Ma il fracasso disturbante di quella risata fu interrotto poco dopo dal grido soffocato di Natalie, che era ancora davanti alla porta assieme a Toby.
-Sento dei passi! Stanno arrivando i medici!-.
Tim si voltò verso Ally con uno sguardo decisamente allarmato, ed afferrò un lembo della sua maglia. -Torniamo subito dagli altri! Se ci trovano qui è peggio ancora!-.

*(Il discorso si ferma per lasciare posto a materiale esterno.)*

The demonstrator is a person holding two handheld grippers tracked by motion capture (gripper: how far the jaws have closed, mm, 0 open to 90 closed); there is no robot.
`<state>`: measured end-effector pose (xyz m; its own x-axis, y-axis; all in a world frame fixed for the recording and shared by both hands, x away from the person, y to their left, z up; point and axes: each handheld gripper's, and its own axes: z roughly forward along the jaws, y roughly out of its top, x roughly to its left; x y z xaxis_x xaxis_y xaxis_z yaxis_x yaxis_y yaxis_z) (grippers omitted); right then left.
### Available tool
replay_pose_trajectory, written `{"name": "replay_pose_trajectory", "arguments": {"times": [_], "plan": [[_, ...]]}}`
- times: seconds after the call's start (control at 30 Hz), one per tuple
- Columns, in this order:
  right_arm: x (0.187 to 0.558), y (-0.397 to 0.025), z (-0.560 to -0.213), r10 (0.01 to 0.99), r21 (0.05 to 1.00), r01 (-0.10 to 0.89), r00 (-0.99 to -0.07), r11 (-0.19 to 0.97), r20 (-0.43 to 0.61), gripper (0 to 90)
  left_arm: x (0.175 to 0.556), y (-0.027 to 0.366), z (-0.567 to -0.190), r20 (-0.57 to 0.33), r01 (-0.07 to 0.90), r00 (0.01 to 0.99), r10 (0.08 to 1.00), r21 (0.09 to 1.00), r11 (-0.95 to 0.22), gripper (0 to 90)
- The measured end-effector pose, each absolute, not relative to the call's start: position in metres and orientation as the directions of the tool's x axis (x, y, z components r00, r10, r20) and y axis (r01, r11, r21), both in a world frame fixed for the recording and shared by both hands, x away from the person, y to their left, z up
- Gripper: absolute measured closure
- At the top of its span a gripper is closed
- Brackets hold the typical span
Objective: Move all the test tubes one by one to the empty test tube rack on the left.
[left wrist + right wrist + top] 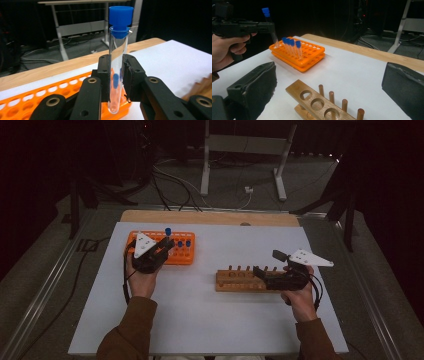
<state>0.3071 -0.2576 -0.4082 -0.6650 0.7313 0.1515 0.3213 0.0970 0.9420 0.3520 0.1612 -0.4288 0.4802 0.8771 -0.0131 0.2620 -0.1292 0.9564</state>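
Was a dim room, black along the back and both sides. Had a grey carpeted floor (45, 270) around a white-topped table (210, 320) with a bare wooden strip (210, 217) along its far edge. Showed a grey metal frame (245, 150) standing beyond that edge, cables (172, 182) trailing across the floor beside it, and a white plug (248, 190) near its foot.
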Motion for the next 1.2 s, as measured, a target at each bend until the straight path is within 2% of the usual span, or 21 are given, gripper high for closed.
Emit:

Il ragazzo iniziò a tirarla per incitarla a correre, e scappò rapidamente ripercorrendo il corridoio al contrario con ampie falcate; quando raggiunse Natalie e Toby, tuttavia, voltandosi indietro si rese conto che Allyson non lo aveva seguito.
-Che fai! Sbrigati!- esclamò, dall'altro lato della stanza.
E proprio in quel momento, con un movimento improvviso, la porta d'uscita si aprì andando a sbattere contro alla parete retrostante e generando un tonfo sordo.